■ **To do**:
An exact copy of the listing below is the answer, with the pictures removed.

Provided data: Begin

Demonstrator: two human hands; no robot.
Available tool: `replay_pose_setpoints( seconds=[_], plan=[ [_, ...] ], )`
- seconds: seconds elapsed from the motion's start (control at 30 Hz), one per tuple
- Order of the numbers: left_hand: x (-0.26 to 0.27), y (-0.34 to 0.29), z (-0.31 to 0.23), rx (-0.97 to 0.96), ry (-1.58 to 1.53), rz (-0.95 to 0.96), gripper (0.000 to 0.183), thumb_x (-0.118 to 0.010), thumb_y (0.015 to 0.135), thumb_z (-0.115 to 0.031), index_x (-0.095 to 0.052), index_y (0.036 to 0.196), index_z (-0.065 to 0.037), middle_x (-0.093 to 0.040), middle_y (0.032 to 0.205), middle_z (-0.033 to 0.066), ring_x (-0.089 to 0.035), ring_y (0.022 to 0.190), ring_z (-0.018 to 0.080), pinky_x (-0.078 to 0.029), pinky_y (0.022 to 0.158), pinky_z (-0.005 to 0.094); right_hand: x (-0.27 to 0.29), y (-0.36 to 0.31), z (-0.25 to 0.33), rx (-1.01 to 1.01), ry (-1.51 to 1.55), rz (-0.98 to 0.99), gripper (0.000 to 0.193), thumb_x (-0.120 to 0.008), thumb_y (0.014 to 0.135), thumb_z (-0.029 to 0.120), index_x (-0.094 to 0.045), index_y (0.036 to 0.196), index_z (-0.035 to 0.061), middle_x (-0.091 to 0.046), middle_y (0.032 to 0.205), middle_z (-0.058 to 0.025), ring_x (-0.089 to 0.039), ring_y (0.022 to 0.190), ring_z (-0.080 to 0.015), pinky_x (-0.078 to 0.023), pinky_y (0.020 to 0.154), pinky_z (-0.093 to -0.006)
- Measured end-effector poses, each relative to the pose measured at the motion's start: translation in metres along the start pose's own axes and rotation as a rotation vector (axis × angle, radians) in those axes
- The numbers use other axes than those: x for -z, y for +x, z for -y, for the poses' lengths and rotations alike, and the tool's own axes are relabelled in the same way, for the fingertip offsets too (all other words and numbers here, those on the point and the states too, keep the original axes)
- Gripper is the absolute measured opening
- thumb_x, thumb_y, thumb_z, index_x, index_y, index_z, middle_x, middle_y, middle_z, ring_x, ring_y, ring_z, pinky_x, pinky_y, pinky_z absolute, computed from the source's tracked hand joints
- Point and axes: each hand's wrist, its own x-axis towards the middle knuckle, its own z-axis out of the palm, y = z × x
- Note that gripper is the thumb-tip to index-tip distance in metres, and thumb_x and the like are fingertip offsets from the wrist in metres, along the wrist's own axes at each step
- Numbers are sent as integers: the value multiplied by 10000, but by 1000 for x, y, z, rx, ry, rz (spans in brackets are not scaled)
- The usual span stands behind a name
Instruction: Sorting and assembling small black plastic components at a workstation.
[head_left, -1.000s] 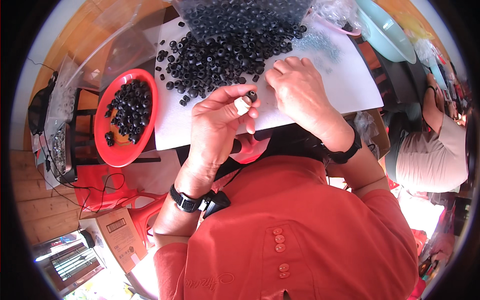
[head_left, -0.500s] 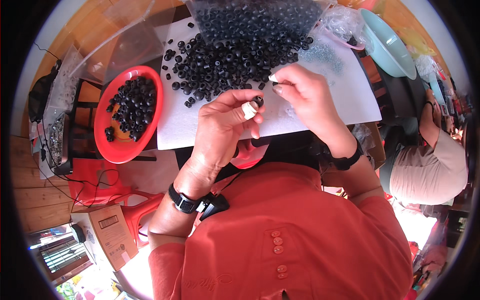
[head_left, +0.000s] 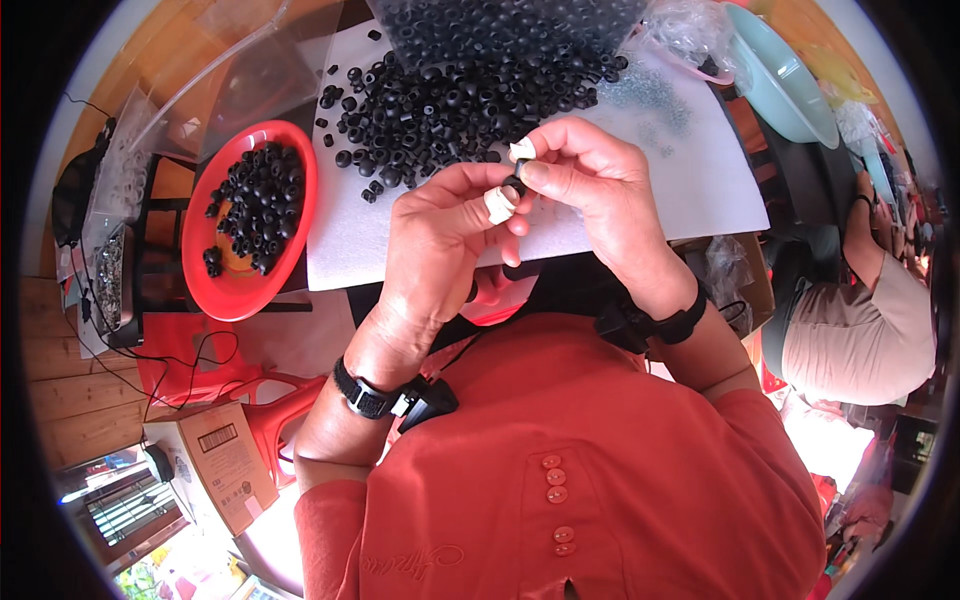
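Over the near edge of the white board my two hands meet at the fingertips. My left hand (head_left: 440,230) pinches a small black hollow cap (head_left: 513,187) between thumb and forefinger; white tape wraps its thumb. My right hand (head_left: 605,185) is closed in a pinch on another small black piece (head_left: 523,166), held against the cap; a white wrap covers its forefinger tip. Fingers partly hide both pieces. Beyond the hands, a heap of loose black caps and rings (head_left: 450,115) lies on the white board (head_left: 690,195).
To the left, a red oval basin (head_left: 250,300) holds black pieces. A clear bin (head_left: 510,35) of black parts stands behind the heap, with tiny clear pieces (head_left: 650,110) beside it. A pale green basin (head_left: 785,90) is at far right, and another person (head_left: 850,320) sits there.
My right hand has moved left from the heap's edge, bringing its small black piece to the cap in my left hand. The left hand keeps its grip, nearly in place.
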Motion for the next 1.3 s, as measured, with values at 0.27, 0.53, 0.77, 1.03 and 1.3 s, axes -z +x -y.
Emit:
replay_pose_setpoints(
  seconds=[0.27, 0.53, 0.77, 1.03, 1.3],
  plan=[
    [-1, -3, 0, -14, -19, -14, 236, -669, 921, -68, -600, 1107, 60, -670, 893, 123, -607, 641, 159, -505, 551, 257, -9, -7, -10, 27, 70, -28, 71, -612, 940, 25, -603, 997, -16, -650, 826, -94, -638, 691, -164, -537, 631, -307],
    [-4, -8, 3, -88, 120, -37, 197, -657, 912, -27, -621, 1083, 65, -666, 935, 135, -639, 771, 193, -531, 613, 291, -12, -10, -10, 106, -23, -67, 84, -612, 956, 43, -581, 982, -32, -659, 840, -78, -640, 668, -121, -532, 597, -262],
    [-7, -9, 4, -89, 139, -81, 202, -667, 904, -33, -623, 1071, 72, -667, 915, 135, -629, 729, 179, -511, 550, 274, -5, -14, -16, 564, -620, -133, 87, -651, 894, 13, -585, 947, -6, -618, 786, -92, -638, 635, -194, -488, 565, -295],
    [-11, -8, 6, -109, 102, -101, 203, -703, 883, -48, -624, 1033, 64, -663, 863, 110, -572, 554, 142, -451, 437, 236, 0, -13, -3, 606, -840, -61, 116, -632, 812, -37, -577, 897, 21, -601, 780, -108, -610, 645, -294, -471, 540, -374],
    [-12, -8, 9, -126, 162, -141, 183, -704, 877, -25, -633, 1023, 60, -665, 830, 93, -534, 536, 93, -432, 445, 210, 3, -10, -6, 413, -671, -56, 98, -598, 812, -28, -569, 890, 24, -590, 740, -118, -609, 648, -316, -472, 543, -384]
  ],
)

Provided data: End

■ **Problem solution**:
Demonstrator: two human hands; no robot.
Available tool: `replay_pose_setpoints( seconds=[_], plan=[ [_, ...] ], )`
- seconds: seconds elapsed from the motion's start (control at 30 Hz), one per tuple
- Order of the numbers: left_hand: x (-0.26 to 0.27), y (-0.34 to 0.29), z (-0.31 to 0.23), rx (-0.97 to 0.96), ry (-1.58 to 1.53), rz (-0.95 to 0.96), gripper (0.000 to 0.183), thumb_x (-0.118 to 0.010), thumb_y (0.015 to 0.135), thumb_z (-0.115 to 0.031), index_x (-0.095 to 0.052), index_y (0.036 to 0.196), index_z (-0.065 to 0.037), middle_x (-0.093 to 0.040), middle_y (0.032 to 0.205), middle_z (-0.033 to 0.066), ring_x (-0.089 to 0.035), ring_y (0.022 to 0.190), ring_z (-0.018 to 0.080), pinky_x (-0.078 to 0.029), pinky_y (0.022 to 0.158), pinky_z (-0.005 to 0.094); right_hand: x (-0.27 to 0.29), y (-0.36 to 0.31), z (-0.25 to 0.33), rx (-1.01 to 1.01), ry (-1.51 to 1.55), rz (-0.98 to 0.99), gripper (0.000 to 0.193), thumb_x (-0.120 to 0.008), thumb_y (0.014 to 0.135), thumb_z (-0.029 to 0.120), index_x (-0.094 to 0.045), index_y (0.036 to 0.196), index_z (-0.035 to 0.061), middle_x (-0.091 to 0.046), middle_y (0.032 to 0.205), middle_z (-0.058 to 0.025), ring_x (-0.089 to 0.039), ring_y (0.022 to 0.190), ring_z (-0.080 to 0.015), pinky_x (-0.078 to 0.023), pinky_y (0.020 to 0.154), pinky_z (-0.093 to -0.006)
- Measured end-effector poses, each relative to the pose measured at the motion's start: translation in metres along the start pose's own axes and rotation as a rotation vector (axis × angle, radians) in those axes
- The numbers use other axes than those: x for -z, y for +x, z for -y, for the poses' lengths and rotations alike, and the tool's own axes are relabelled in the same way, for the fingertip offsets too (all other words and numbers here, those on the point and the states too, keep the original axes)
- Gripper is the absolute measured opening
- thumb_x, thumb_y, thumb_z, index_x, index_y, index_z, middle_x, middle_y, middle_z, ring_x, ring_y, ring_z, pinky_x, pinky_y, pinky_z absolute, computed from the source's tracked hand joints
- Point and axes: each hand's wrist, its own x-axis towards the middle knuckle, its own z-axis out of the palm, y = z × x
- Note that gripper is the thumb-tip to index-tip distance in metres, and thumb_x and the like are fingertip offsets from the wrist in metres, along the wrist's own axes at each step
- Numbers are sent as integers: the value multiplied by 10000, but by 1000 for x, y, z, rx, ry, rz (spans in brackets are not scaled)
- The usual span stands behind a name
Instruction: Sorting and assembling small black plastic components at a workstation.
[head_left, -1.000s] 
[head_left, -0.500s] 
[head_left, +0.000s] 
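Over the near edge of the white board my two hands meet at the fingertips. My left hand (head_left: 440,230) pinches a small black hollow cap (head_left: 513,187) between thumb and forefinger; white tape wraps its thumb. My right hand (head_left: 605,185) is closed in a pinch on another small black piece (head_left: 523,166), held against the cap; a white wrap covers its forefinger tip. Fingers partly hide both pieces. Beyond the hands, a heap of loose black caps and rings (head_left: 450,115) lies on the white board (head_left: 690,195).
To the left, a red oval basin (head_left: 250,300) holds black pieces. A clear bin (head_left: 510,35) of black parts stands behind the heap, with tiny clear pieces (head_left: 650,110) beside it. A pale green basin (head_left: 785,90) is at far right, and another person (head_left: 850,320) sits there.
My right hand has moved left from the heap's edge, bringing its small black piece to the cap in my left hand. The left hand keeps its grip, nearly in place.
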Motion for the next 1.3 s, as measured, with values at 0.27, 0.53, 0.77, 1.03 and 1.3 s, axes -z +x -y.
Emit:
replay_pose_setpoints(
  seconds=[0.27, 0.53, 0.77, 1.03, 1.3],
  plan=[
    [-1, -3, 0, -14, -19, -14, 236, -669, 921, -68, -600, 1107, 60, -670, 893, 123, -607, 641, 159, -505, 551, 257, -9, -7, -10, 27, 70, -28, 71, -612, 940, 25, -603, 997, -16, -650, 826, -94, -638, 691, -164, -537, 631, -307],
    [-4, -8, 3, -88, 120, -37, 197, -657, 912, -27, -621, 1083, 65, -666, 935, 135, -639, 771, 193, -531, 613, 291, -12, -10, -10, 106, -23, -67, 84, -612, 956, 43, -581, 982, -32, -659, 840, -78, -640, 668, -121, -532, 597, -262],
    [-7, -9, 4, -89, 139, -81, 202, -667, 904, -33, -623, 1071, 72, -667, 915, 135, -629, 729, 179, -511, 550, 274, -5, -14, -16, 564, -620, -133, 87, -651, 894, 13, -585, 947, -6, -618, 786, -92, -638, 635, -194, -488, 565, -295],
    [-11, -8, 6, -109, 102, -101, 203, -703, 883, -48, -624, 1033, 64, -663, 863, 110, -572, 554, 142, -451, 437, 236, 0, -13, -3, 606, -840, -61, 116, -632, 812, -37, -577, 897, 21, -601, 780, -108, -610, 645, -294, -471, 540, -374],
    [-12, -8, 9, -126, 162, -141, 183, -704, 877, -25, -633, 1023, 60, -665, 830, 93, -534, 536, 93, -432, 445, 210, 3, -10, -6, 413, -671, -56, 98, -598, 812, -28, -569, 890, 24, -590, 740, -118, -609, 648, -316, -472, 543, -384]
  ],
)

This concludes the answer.